▸ To do
A word-for-word copy of the data, pictures excluded, is what this task asks for.

▸ Provided data

----

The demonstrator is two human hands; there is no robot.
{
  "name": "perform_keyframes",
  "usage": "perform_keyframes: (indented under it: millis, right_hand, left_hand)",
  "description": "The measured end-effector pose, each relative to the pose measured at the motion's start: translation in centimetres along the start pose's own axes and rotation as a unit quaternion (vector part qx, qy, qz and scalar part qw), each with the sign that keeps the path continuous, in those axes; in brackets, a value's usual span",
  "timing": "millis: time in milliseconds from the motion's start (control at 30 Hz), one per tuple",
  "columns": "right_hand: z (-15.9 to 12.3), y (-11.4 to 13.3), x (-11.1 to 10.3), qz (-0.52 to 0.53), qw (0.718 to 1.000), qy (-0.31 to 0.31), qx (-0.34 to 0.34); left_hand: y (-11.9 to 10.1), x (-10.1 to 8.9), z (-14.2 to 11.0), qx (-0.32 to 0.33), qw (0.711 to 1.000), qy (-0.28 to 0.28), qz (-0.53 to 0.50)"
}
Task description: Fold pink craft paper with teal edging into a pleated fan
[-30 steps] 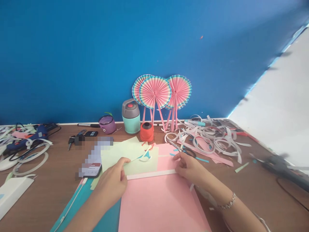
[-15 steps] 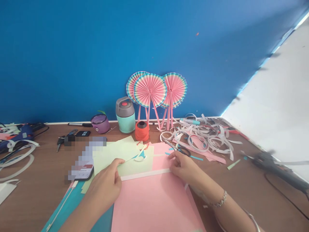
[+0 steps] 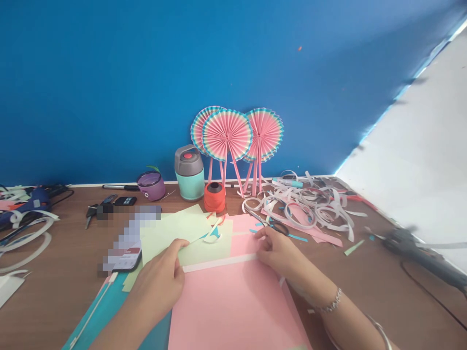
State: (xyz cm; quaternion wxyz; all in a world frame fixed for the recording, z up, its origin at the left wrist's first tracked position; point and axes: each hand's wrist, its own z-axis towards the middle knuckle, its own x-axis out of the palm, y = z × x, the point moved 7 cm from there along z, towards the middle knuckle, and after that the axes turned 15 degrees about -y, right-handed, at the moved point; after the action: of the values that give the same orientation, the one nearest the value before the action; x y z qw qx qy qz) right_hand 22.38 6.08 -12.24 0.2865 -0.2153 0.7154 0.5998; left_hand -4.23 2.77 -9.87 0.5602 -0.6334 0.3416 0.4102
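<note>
A pink paper sheet (image 3: 233, 306) lies in front of me, with a narrow white strip (image 3: 219, 263) running across its far edge. My left hand (image 3: 166, 274) is closed at the strip's left end, its index finger reaching forward over pale green paper. At the right end, my right hand (image 3: 273, 250) pinches the strip, fingers curled together. Its fingertips partly hide that end. Just beyond the hands, pale green sheets (image 3: 171, 226) overlap more pink paper, with a curled white scrap (image 3: 212, 238) on top. Scissors (image 3: 280, 228) lie just behind my right hand.
Pink pleated paper fans (image 3: 226, 135) lean on the blue wall behind a teal food jar (image 3: 190, 182) and a red thread spool (image 3: 215, 198). Curled white strips (image 3: 310, 209) heap at right, near a glue gun (image 3: 416, 257). A phone (image 3: 127, 260) and purple cup (image 3: 151, 187) stand left.
</note>
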Motion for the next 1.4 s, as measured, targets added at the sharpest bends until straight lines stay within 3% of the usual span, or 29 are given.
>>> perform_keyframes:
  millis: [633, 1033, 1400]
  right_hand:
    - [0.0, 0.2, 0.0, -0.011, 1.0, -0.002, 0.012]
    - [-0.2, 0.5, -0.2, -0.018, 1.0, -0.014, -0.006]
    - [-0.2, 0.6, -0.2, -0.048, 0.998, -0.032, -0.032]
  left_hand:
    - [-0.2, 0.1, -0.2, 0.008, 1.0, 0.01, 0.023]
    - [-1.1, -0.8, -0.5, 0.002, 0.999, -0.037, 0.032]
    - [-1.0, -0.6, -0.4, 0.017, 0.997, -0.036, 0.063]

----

▸ Exercise response
The demonstrator is two human hands; there is no robot.
{
  "name": "perform_keyframes",
  "usage": "perform_keyframes: (indented under it: millis, right_hand, left_hand)",
  "description": "The measured end-effector pose, each relative to the pose measured at the motion's start: translation in centimetres along the start pose's own axes and rotation as a unit quaternion (vector part qx, qy, qz and scalar part qw), each with the sign that keeps the path continuous, in those axes; in brackets, a value's usual span",
  "timing": "millis: time in milliseconds from the motion's start (control at 30 Hz), one per tuple",
  "columns": "right_hand: z (-15.9 to 12.3), y (-11.4 to 13.3), x (-11.1 to 10.3), qz (-0.52 to 0.53), qw (0.718 to 1.000), qy (-0.31 to 0.31), qx (-0.34 to 0.34); left_hand: y (-11.9 to 10.1), x (-10.1 to 8.9), z (-14.2 to 11.0), qx (-0.32 to 0.33), qw (0.711 to 1.000), qy (-0.28 to 0.28), qz (-0.53 to 0.50)"
}
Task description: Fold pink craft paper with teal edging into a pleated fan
[-30 steps] 
[-15 steps] 
[+0 steps] 
State: (xyz cm; quaternion wxyz; all in a world frame fixed for the recording, z up, its origin at the left wrist's first tracked position; point and axes: each hand's wrist, its own z-axis towards the middle knuckle, its own x-axis out of the palm, y = z × x, the point moved 7 cm from there along z, towards the middle knuckle, and after that the axes turned 15 degrees about -y, right-handed, at the moved point; after the action: of the values that give the same orientation, the one nearest the value before the action; x y z qw qx qy qz) right_hand 22.38 6.08 -12.24 0.2865 -0.2153 0.7154 0.5998; left_hand -4.23 2.77 -9.87 0.5602 -0.6334 0.3416 0.4102
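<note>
A pink paper sheet (image 3: 233, 306) lies in front of me, with a narrow white strip (image 3: 219, 263) running across its far edge. My left hand (image 3: 166, 274) is closed at the strip's left end, its index finger reaching forward over pale green paper. At the right end, my right hand (image 3: 273, 250) pinches the strip, fingers curled together. Its fingertips partly hide that end. Just beyond the hands, pale green sheets (image 3: 171, 226) overlap more pink paper, with a curled white scrap (image 3: 212, 238) on top. Scissors (image 3: 280, 228) lie just behind my right hand.
Pink pleated paper fans (image 3: 226, 135) lean on the blue wall behind a teal food jar (image 3: 190, 182) and a red thread spool (image 3: 215, 198). Curled white strips (image 3: 310, 209) heap at right, near a glue gun (image 3: 416, 257). A phone (image 3: 127, 260) and purple cup (image 3: 151, 187) stand left.
</note>
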Motion for the next 1.4 s, as measured, targets added at the sharpest bends until straight lines stay within 3% of the usual span, or 29 are given.
>>> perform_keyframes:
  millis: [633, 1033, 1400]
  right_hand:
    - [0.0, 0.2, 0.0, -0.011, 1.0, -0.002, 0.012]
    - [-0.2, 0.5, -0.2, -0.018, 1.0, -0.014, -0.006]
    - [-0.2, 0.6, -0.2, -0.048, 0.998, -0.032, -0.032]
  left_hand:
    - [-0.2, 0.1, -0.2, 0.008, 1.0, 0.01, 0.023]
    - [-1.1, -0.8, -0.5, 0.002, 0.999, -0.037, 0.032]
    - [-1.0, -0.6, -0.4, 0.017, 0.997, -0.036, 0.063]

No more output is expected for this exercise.